Migrating from Vitis HLS

Note

This tutorial assumes that you are familiar with Vitis HLS and have some experience with TAPA. We introduce the TAPA coding style and show how to migrate from Vitis HLS to TAPA.

Example 1: Basics with VecAdd

In this tutorial, we’ll walk through the process of converting a vector addition example from Vitis HLS to TAPA. We’ll cover the key changes needed to make your code TAPA-compatible.

Step 1: Update the Includes

First, we need to replace the HLS-specific header with TAPA’s header.

 #include <hls_vector.h>
-#include <hls_stream.h>
+#include <tapa.h>
 #include "assert.h"

Other HLS headers like ap_int.h and hls_vector.h are still supported. They can be included as usual.

Step 2: Update the Top Function

Next, we’ll modify the top function to use TAPA’s memory-mapped interface.

 void vadd(
-    hls::vector<uint32_t, NUM_WORDS>* in1,
-    hls::vector<uint32_t, NUM_WORDS>* in2,
-    hls::vector<uint32_t, NUM_WORDS>* out,
+    tapa::mmap<hls::vector<uint32_t, NUM_WORDS>> in1,
+    tapa::mmap<hls::vector<uint32_t, NUM_WORDS>> in2,
+    tapa::mmap<hls::vector<uint32_t, NUM_WORDS>> out,
     int size
 ) {
-  #pragma HLS INTERFACE m_axi port = in1 bundle = gmem0
-  #pragma HLS INTERFACE m_axi port = in2 bundle = gmem1
-  #pragma HLS INTERFACE m_axi port = out bundle = gmem0

In this step, we replace pointer parameters with tapa::mmap<T>, which is passed by value. We also remove HLS interface pragmas as they’re no longer needed.

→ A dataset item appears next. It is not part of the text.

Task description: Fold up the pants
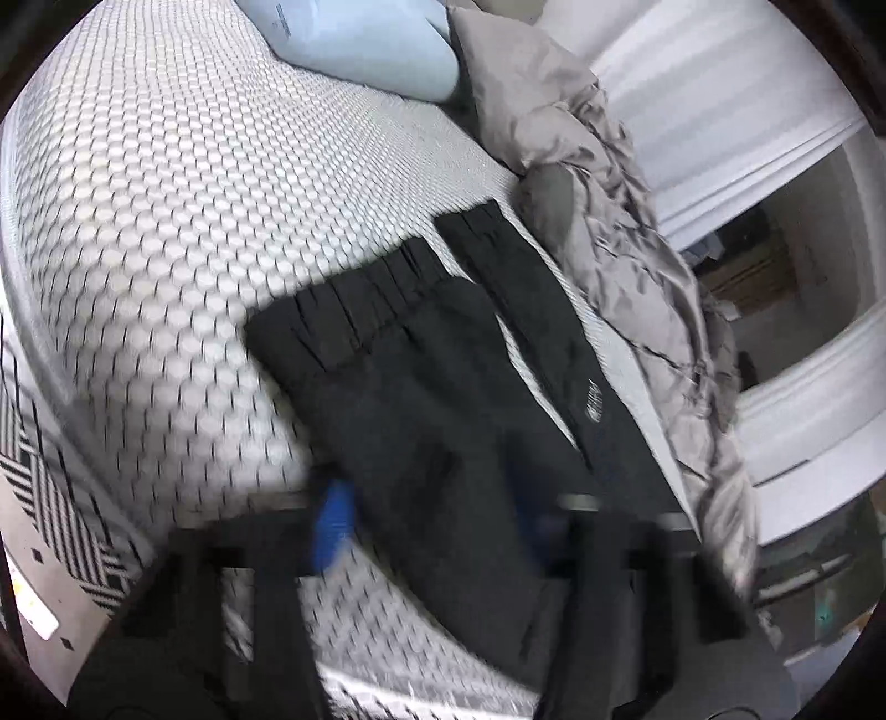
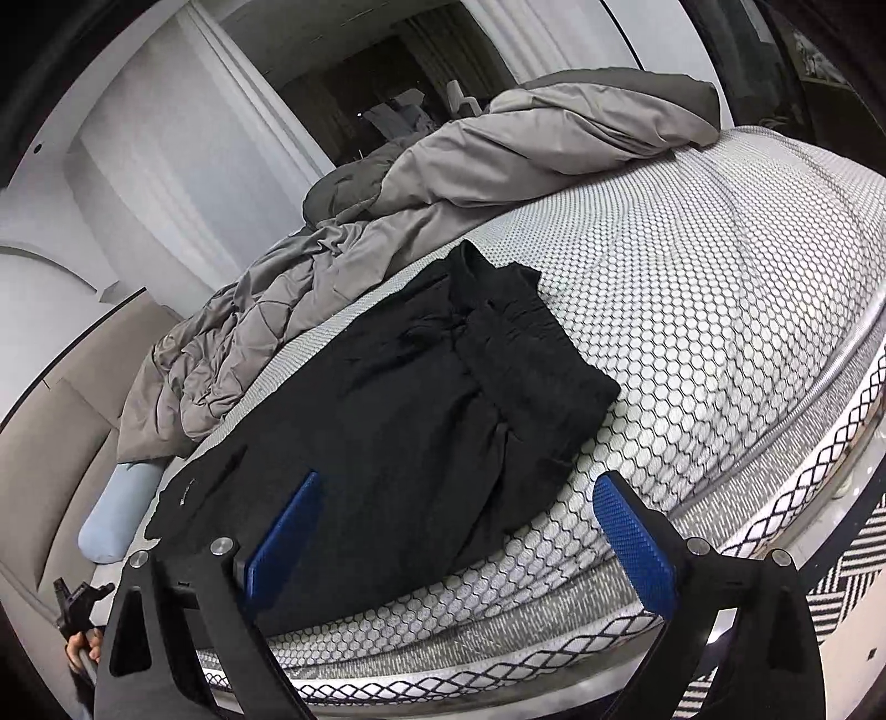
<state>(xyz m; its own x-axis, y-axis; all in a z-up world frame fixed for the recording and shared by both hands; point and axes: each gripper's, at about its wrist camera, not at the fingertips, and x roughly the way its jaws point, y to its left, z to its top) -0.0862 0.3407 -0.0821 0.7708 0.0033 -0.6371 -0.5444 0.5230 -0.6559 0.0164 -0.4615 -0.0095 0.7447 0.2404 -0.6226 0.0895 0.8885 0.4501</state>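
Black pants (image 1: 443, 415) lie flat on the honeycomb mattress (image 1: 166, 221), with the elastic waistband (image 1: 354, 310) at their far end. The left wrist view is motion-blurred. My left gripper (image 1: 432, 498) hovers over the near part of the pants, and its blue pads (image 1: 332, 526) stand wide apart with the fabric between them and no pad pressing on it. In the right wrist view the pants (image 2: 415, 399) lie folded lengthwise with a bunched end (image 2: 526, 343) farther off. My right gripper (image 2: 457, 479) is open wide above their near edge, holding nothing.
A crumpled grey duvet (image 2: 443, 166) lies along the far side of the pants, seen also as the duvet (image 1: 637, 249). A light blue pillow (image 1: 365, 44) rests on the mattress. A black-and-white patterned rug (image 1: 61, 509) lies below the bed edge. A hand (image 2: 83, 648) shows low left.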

Step 3: Update Stream Definitions

Now, let’s update the stream definitions to use TAPA’s stream type.

-  hls::stream<hls::vector<uint32_t, NUM_WORDS>> in1_stream("input_stream_1");
-  hls::stream<hls::vector<uint32_t, NUM_WORDS>> in2_stream("input_stream_2");
-  hls::stream<hls::vector<uint32_t, NUM_WORDS>> out_stream("output_stream");
+  tapa::stream<hls::vector<uint32_t, NUM_WORDS>> in1_stream("input_stream_1");
+  tapa::stream<hls::vector<uint32_t, NUM_WORDS>> in2_stream("input_stream_2");
+  tapa::stream<hls::vector<uint32_t, NUM_WORDS>> out_stream("output_stream");

In this step, we replace hls::stream with tapa::stream. The default depth for TAPA streams is 2, matching Vitis HLS behavior. However, TAPA’s software simulation enforces the depth, allowing you to catch potential issues early.

Note

For setting a different depth, use tapa::stream<DATA_TYPE, FIFO_DEPTH>. For stream arrays, use tapa::streams<DATA_TYPE, ARRAY_SIZE, FIFO_DEPTH>.

Note

TAPA optimizes communication channel implementation compared to Vitis HLS. While Vitis HLS can use shift-registers (SLR) or block RAMs (BRAM), it often defaults to BRAM even when unnecessary, such as for wide but shallow FIFOs. TAPA uses a higher threshold for BRAM usage, reducing overall BRAM consumption, and for wide (≥36 bits) and deep (≥4096 entries) FIFOs, TAPA automatically opts for URAMs instead of BRAMs, enhancing resource efficiency.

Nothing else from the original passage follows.